Publisher's Synopsis
According to Parlett, ""Vibrations are everywhere, and so too are the eigenvalues associated with them. As mathematical models invade more and more disciplines, we can anticipate a demand for eigenvalue calculations in an ever richer variety of contexts"". Anyone who performs these calculations will welcome the reprinting of Parlett's book (originally published in 1980).
In this unabridged, amended version, Parlett covers aspects of the problem that are not easily found elsewhere. The chapter titles, given below, convey the scope of the material succinctly. The aim of the book is to present mathematical knowledge that is needed in order to understand the art of computing eigenvalues of real symmetric matrices, either all of them or only a few. The author explains why the selected information really matters and he is not shy about making judgments. The commentary is lively but the proofs are terse.

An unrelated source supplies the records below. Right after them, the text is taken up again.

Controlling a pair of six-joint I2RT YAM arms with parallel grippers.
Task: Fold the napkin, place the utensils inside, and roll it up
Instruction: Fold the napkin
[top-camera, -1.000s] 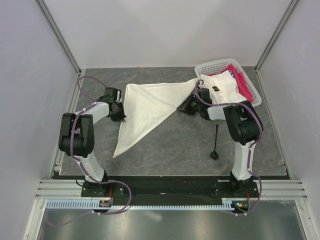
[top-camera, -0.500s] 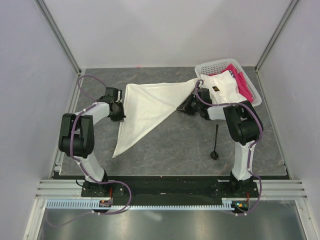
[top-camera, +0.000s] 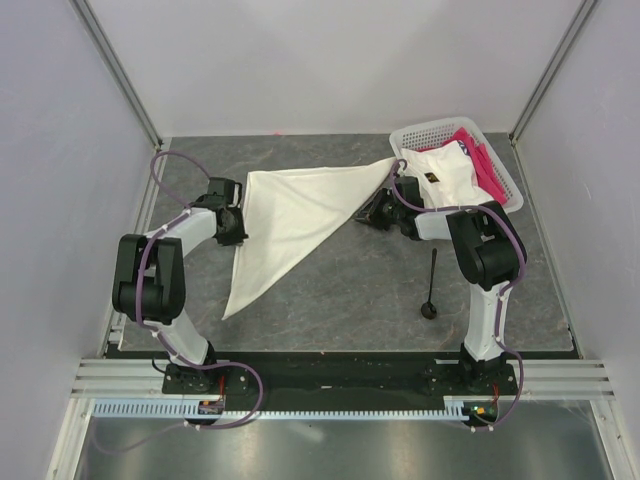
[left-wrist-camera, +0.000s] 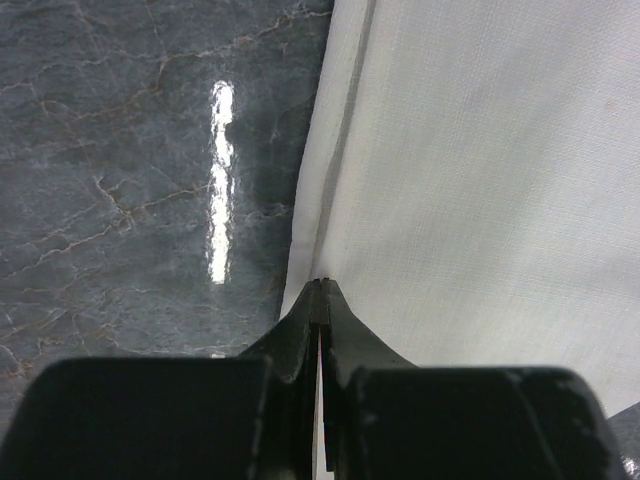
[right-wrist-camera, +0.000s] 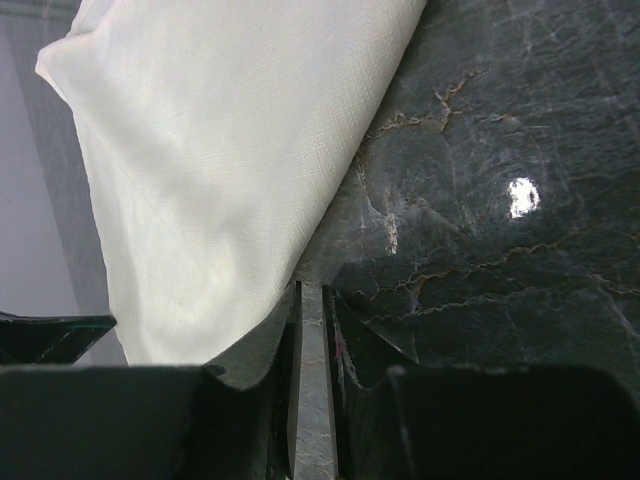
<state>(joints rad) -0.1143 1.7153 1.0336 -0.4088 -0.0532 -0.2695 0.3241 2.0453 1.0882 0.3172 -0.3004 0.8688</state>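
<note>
- Cream napkin (top-camera: 295, 210) lies as a triangle on table (top-camera: 340, 295); spoon (top-camera: 432, 283) well apart, to its right.
- Jaws: left gripper (left-wrist-camera: 320, 288) pinched tight on left hem; right gripper (right-wrist-camera: 312, 292) narrowly clamps right edge.
- Lift both 2 grips evenly; keep cloth taut.

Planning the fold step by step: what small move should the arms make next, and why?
Probably raise both pincers slightly together, to carry the held cloth over for another fold. The left pincer is shut on the napkin's left edge, the right pincer on its right side; it lies as a flat triangle, the spoon apart, unwrapped.
</note>
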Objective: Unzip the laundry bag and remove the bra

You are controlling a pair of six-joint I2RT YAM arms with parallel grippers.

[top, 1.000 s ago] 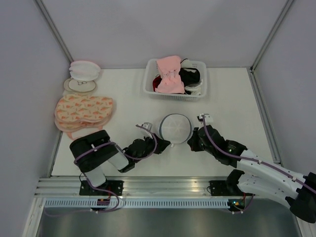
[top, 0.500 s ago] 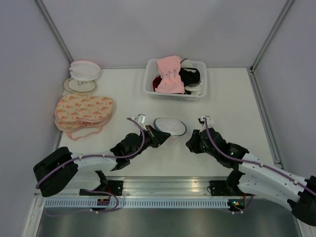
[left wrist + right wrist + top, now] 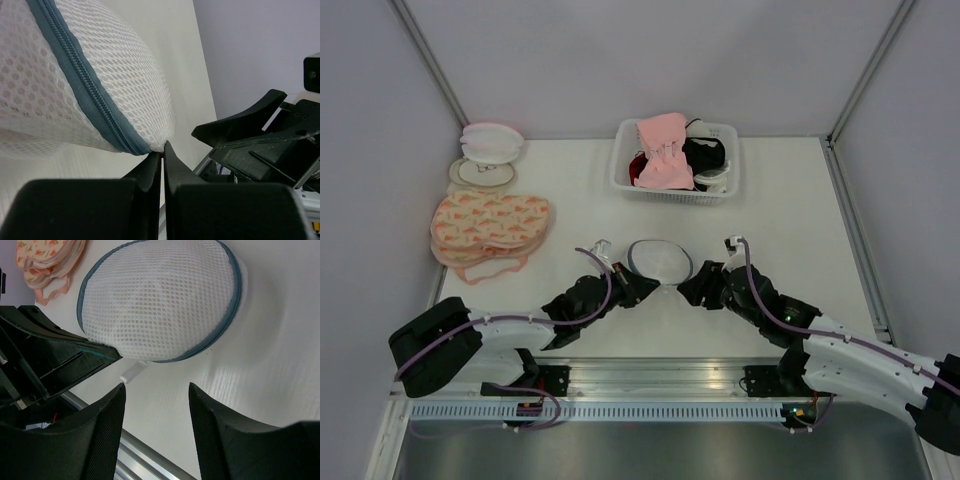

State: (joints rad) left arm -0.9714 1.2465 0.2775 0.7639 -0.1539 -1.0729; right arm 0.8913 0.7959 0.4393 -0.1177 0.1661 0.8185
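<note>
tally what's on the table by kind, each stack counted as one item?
round white mesh laundry bag: 1
white plastic basket holding garments: 1
stack of flat pink-orange patterned bags: 1
stack of white-and-pink round discs: 1
total: 4

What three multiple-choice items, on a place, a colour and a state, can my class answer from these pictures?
1. Where is the white basket? A) beyond the laundry bag, near the back wall B) between the arm bases C) on the bag
2. What colour is the bag's zipper? A) red B) blue-grey C) yellow
3. How is the right gripper? A) shut on the basket B) out of view C) open, holding nothing
Answers: 1 A, the top view shows it farther back; 2 B, the left wrist view shows it close; 3 C, its fingers stand apart with nothing between.
</note>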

The first nine chapters are based on a matrix on which it is possible to make similarity transformations explicitly. The only source of error is inexact arithmetic. The last five chapters turn to large sparse matrices and the task of making approximations and judging them.
Key Features:
- Convergence theory for the Rayleigh quotient iteration.
- The direct rotation as a rival to Householder reflectors.
- Eigenvectors of tridiagonals.
- Convergence theory, simpler than Wilkinson's, for Wilkinson's shift strategy in QL and QR.
- New proofs and sharper results for error bounds.
- Optimal properties of Rayleigh - Ritz approximations.
- Approximation theory from Krylov subspaces, Paige's theorem for noisy Lanczos algorithms, and semiorthogonality among Lanczos vectors.
- Four flavours of subspace iteration.